:: WHAT TO WORK ON ::
Search the entries below for "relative" and copy each matching line.

:: WORKING DATA ::

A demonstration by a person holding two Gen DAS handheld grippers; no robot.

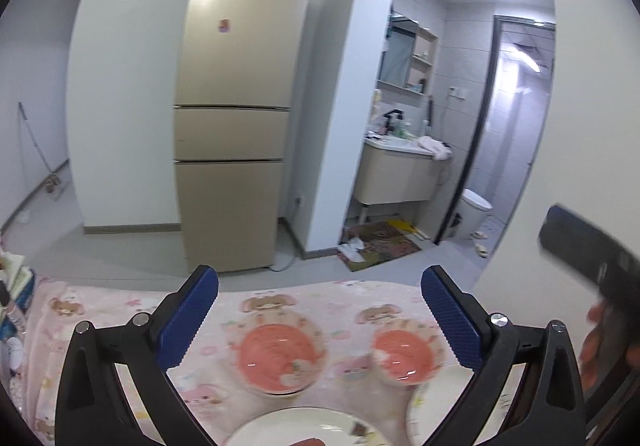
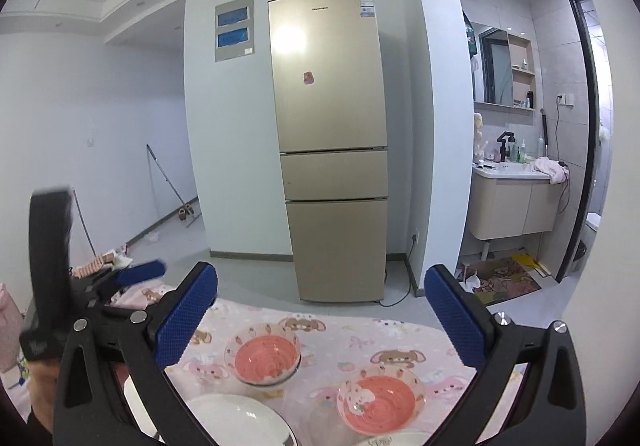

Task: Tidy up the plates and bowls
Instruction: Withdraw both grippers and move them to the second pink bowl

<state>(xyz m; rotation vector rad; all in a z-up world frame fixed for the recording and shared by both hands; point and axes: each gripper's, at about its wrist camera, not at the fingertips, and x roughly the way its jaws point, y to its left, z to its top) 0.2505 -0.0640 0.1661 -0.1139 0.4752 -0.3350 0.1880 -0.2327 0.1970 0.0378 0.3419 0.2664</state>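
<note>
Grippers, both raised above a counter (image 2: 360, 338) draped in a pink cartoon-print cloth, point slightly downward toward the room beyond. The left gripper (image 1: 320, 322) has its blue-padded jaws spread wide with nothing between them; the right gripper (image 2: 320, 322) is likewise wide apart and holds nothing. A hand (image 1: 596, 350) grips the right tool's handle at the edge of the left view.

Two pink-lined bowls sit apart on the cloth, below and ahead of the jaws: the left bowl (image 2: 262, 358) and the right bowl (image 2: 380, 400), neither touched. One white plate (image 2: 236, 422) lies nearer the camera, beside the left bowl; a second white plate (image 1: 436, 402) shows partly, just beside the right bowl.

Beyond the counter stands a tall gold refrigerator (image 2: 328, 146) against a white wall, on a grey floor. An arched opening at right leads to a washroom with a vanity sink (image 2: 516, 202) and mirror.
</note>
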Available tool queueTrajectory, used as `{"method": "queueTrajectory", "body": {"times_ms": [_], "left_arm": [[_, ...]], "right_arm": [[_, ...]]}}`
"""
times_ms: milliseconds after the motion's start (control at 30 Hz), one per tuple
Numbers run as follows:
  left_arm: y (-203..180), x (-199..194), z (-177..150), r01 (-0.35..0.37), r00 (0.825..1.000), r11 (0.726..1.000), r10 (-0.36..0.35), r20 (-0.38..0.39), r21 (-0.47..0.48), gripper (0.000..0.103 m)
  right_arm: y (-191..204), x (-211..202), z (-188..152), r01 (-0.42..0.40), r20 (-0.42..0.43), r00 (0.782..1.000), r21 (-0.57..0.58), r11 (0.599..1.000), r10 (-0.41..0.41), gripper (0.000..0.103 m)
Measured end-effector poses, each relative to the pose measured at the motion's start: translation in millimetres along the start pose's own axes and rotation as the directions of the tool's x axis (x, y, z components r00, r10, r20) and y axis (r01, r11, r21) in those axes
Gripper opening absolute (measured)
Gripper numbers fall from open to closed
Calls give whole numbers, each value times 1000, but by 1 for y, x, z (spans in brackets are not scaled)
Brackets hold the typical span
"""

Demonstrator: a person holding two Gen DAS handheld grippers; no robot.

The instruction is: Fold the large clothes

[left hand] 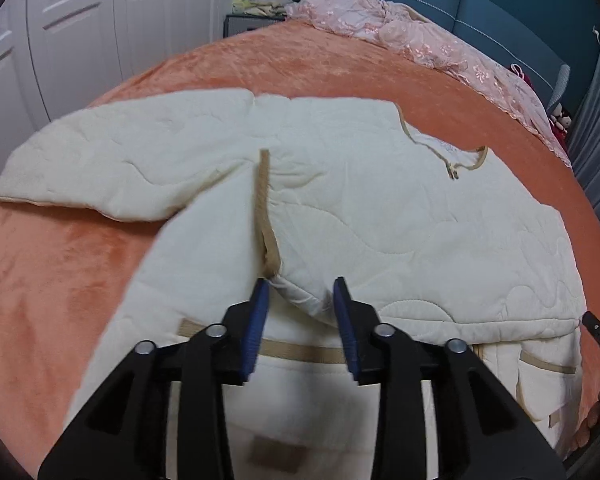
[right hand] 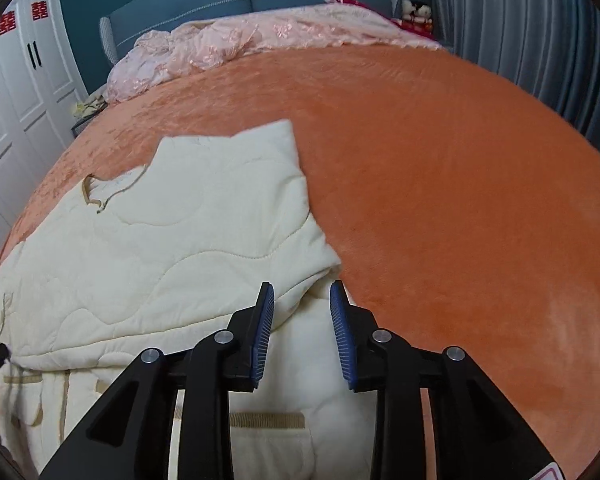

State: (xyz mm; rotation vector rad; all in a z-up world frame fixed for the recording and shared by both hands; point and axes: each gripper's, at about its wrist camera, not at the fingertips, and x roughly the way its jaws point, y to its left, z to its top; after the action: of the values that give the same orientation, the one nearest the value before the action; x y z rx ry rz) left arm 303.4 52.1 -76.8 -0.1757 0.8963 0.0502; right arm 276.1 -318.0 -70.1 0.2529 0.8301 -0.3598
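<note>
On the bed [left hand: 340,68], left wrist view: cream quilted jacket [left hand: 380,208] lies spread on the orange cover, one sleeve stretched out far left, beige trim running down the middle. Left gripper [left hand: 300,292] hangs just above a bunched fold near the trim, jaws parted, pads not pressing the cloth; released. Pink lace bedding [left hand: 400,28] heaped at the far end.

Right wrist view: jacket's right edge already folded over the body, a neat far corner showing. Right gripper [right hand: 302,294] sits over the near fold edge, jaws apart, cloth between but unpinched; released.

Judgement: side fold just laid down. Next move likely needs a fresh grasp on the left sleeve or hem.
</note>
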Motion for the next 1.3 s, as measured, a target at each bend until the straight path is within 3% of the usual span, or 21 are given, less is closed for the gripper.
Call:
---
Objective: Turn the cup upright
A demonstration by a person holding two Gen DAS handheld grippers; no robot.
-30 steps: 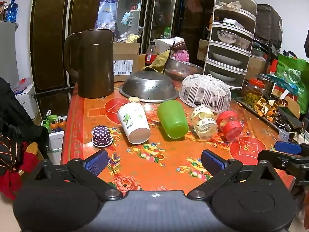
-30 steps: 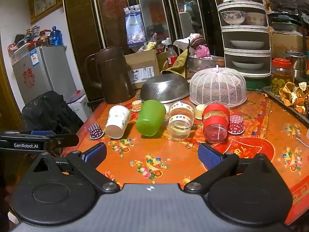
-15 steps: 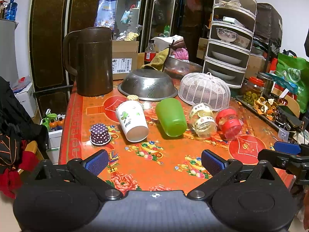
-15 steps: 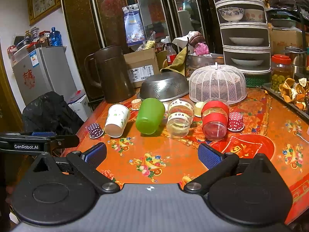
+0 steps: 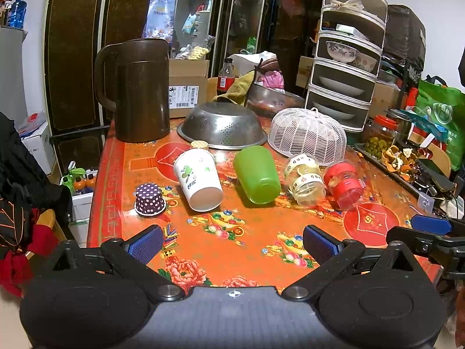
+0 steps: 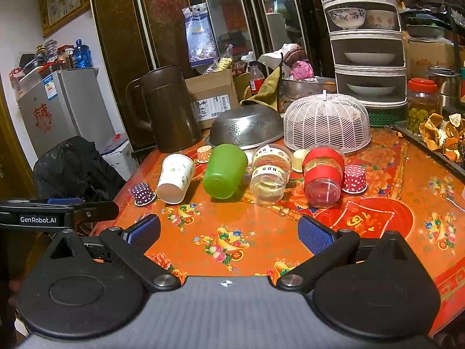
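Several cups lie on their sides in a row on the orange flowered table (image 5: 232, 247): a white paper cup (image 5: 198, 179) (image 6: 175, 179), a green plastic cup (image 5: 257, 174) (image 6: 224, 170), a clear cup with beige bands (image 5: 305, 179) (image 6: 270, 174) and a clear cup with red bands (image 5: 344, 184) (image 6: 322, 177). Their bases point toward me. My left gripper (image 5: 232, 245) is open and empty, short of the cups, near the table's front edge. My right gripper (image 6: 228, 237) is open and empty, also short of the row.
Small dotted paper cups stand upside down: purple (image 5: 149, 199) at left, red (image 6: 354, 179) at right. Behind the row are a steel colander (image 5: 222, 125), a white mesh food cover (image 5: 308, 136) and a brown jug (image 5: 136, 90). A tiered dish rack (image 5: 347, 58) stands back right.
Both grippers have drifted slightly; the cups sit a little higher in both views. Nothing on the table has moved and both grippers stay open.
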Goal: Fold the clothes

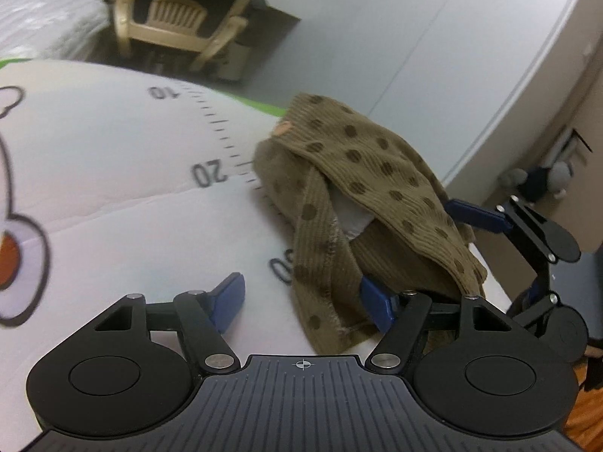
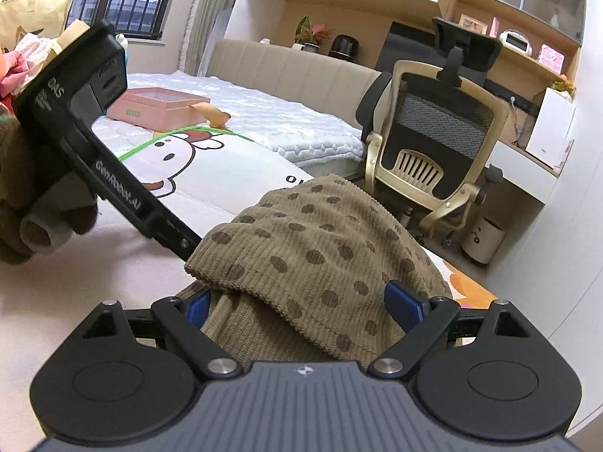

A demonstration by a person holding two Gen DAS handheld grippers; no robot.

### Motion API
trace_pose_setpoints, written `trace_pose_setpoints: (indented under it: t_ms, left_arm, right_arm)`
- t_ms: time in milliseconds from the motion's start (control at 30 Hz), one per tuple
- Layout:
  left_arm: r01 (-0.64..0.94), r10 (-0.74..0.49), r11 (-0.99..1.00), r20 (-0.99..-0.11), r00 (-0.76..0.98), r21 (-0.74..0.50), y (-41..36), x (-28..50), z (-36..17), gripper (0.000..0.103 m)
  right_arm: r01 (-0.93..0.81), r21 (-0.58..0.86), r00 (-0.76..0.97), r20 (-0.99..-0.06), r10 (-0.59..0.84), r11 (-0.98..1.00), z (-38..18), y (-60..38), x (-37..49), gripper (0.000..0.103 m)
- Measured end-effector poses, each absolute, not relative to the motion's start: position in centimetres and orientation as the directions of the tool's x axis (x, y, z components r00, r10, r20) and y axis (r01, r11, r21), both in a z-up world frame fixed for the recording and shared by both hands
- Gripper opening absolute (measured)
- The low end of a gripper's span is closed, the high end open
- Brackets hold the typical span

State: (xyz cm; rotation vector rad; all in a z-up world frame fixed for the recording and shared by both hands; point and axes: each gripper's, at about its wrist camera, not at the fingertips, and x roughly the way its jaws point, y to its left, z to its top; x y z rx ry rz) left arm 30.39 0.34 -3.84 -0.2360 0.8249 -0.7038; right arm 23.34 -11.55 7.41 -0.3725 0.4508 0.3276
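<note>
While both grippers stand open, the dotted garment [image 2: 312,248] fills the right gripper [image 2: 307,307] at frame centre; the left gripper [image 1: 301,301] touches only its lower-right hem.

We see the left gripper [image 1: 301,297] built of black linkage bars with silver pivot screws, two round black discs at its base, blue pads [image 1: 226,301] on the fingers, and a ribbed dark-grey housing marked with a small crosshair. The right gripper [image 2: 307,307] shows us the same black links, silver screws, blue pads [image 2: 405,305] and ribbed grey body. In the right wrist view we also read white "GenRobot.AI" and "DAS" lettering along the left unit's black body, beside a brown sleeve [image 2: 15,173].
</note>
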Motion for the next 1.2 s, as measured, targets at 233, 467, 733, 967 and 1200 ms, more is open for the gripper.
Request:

:: THE ANSWER ::
Measured end-effector poses, each relative to the pose measured at the motion's start: translation in millimetres along the start pose's own axes and rotation as the directions of the tool's x axis (x, y, z components r00, r10, r20) and y axis (r01, r11, r21) in those axes
- Measured end-effector poses, each absolute, not relative to the motion's start: position in centimetres and orientation as the directions of the tool's x axis (x, y, z components r00, r10, r20) and y axis (r01, r11, r21), both in a z-up world frame fixed for the recording and shared by both hands

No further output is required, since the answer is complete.